Variability Hypothesis
1914
Leta Stetter Hollingworth (1886–1939)
A commonly held belief originating early in the nineteeenth century, the variability hypothesis states that men exhibit greater variability than women across both mental and physical traits. For example, it was commonly believed throughout the nineteenth and early twentieth centuries that men varied more than women in their intellectual ability, thus occupying more of both the upper and lower ends of the intelligence spectrum. Since women were less variable, they were also doomed to mediocrity; only men could attain genius. Charles Darwin’s theory of evolution by natural selection buttressed this conviction in male superiority. Since evolutionary progress was dependent on a healthy pool of genetic variability, the greater variability of the males of the species was seen as desirable. Although empirically unsupported, this belief was used by many social scientists to justify educational and occupational restrictions for women.

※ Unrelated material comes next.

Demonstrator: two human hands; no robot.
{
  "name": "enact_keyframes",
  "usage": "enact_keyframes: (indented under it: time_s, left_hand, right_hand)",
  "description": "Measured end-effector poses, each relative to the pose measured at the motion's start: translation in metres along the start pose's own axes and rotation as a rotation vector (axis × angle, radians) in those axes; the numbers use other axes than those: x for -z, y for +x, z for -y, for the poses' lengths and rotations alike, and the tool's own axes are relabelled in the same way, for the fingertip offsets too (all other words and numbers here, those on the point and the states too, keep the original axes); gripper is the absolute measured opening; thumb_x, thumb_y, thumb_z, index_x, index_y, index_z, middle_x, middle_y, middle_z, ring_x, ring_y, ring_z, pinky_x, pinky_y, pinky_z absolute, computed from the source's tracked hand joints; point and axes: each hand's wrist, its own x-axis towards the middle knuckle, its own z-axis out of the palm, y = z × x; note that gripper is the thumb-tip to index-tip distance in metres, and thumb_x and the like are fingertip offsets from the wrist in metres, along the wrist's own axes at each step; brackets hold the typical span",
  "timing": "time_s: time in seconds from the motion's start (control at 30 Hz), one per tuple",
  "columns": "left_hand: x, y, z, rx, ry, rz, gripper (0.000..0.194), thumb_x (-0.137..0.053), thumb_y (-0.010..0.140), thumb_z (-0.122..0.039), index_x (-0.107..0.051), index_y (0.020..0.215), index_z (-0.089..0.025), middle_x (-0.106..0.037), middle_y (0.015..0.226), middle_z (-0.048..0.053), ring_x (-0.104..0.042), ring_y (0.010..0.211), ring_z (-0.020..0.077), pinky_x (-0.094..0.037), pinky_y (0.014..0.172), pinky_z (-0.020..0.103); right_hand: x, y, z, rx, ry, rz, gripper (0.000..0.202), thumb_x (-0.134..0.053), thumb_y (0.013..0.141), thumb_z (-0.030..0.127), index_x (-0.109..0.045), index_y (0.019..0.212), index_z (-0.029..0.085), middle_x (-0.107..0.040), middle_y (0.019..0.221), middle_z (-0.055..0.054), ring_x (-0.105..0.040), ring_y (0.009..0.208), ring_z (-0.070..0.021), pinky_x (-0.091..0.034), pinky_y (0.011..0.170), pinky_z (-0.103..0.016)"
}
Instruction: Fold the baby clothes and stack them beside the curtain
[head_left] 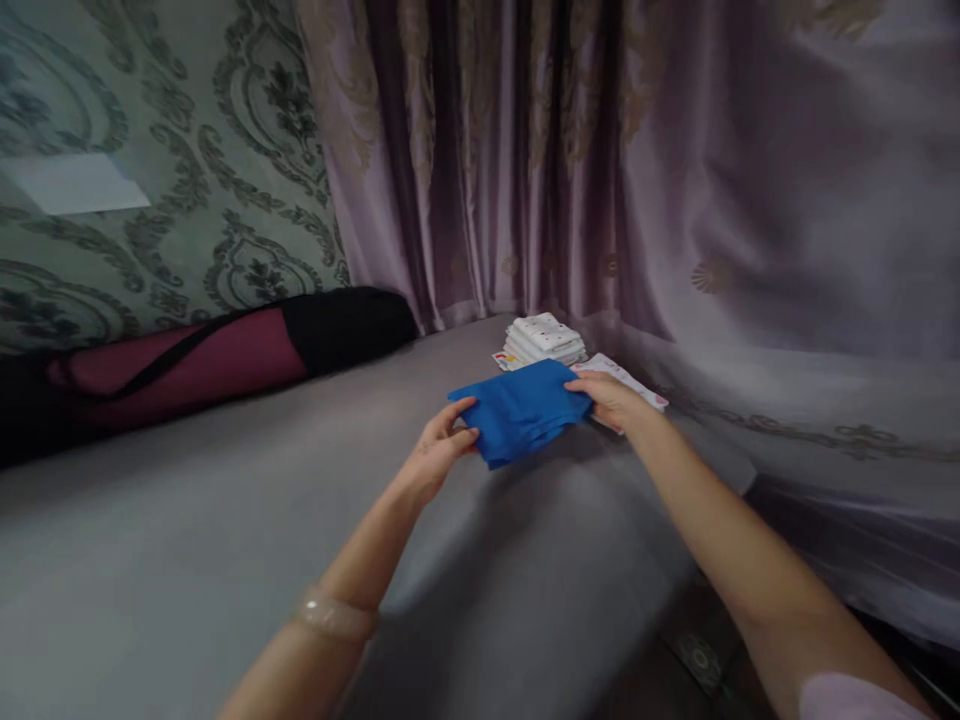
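Observation:
A folded blue cloth (525,408), perhaps a garment, hangs between my two hands above the grey bed. My left hand (442,440) grips its left edge, thumb and fingers on either side. At the opposite edge, my right hand (609,396) pinches the cloth with the thumb on top. Just beyond it sits a stack of folded white cloths (544,338) with small dark marks. A folded white cloth with pink print (634,380) lies behind my right hand, partly covered by it.
A long black and maroon bag (187,355) lies along the patterned wall at the left. Purple curtains (480,160) hang behind the bed (225,560) and down its right side. Dark floor (675,650) shows beyond the bed's near right edge.

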Motion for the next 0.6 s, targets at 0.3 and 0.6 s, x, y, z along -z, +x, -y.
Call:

The variability hypothesis was not seriously challenged until the work of psychologist Leta Stetter Hollingworth, who in 1914 published an extensive review of the literature that debunked the notion of greater variability in males.
Hollingworth carried out a large-scale study of one thousand male and one thousand female infants at the New York Infirmary for Women and Children. She found that while males were slightly larger physically than females, anatomical variability actually favored the females. She also conducted a systematic review of the literature and found no evidence to support the hypothesis for female intellectual inferiority. Finally, she reasoned that even if the scores of males were more variable than those of females on tests of mental traits, this alone would not prove that greater variability was innate, since men and women experienced entirely different environments and social expectations. Although Hollingworth’s research led to a rejection of the variability hypothesis, the idea occasionally receives attention from research psychologists to this day.